WORK ORDER: Only the lines from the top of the material through the line containing "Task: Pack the" should be restated, each one exactly.

EXTRACTED DATA:
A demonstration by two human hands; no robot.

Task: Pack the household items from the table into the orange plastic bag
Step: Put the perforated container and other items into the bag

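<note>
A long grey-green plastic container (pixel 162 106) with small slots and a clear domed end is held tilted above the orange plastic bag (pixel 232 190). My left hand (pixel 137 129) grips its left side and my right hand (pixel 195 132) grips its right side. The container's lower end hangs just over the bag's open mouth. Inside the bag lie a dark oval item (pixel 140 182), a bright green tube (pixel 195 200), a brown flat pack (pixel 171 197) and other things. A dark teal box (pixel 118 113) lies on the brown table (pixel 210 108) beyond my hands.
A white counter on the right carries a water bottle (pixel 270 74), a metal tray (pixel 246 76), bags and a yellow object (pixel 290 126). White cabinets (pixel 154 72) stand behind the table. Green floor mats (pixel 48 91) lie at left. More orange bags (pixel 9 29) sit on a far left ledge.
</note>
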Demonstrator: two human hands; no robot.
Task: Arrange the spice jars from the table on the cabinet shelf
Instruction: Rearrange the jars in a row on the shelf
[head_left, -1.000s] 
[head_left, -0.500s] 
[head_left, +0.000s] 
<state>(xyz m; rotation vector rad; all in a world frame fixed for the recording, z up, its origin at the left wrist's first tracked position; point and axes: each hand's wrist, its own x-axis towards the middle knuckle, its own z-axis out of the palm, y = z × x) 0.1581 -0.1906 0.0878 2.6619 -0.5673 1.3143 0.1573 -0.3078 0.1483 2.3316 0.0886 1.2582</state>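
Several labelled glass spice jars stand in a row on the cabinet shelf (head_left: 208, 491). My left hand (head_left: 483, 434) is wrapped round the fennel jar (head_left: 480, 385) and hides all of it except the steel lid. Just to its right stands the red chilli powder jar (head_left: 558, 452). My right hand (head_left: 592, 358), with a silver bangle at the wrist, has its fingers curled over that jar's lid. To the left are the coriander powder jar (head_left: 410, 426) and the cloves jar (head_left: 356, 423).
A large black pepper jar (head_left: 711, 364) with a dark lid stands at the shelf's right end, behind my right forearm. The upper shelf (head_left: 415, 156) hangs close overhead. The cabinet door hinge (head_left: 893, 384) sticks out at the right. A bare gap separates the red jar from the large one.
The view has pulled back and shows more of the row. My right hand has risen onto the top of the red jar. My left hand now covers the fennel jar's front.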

RESULT FOR THIS EXERCISE:
A demonstration by two human hands; no robot.

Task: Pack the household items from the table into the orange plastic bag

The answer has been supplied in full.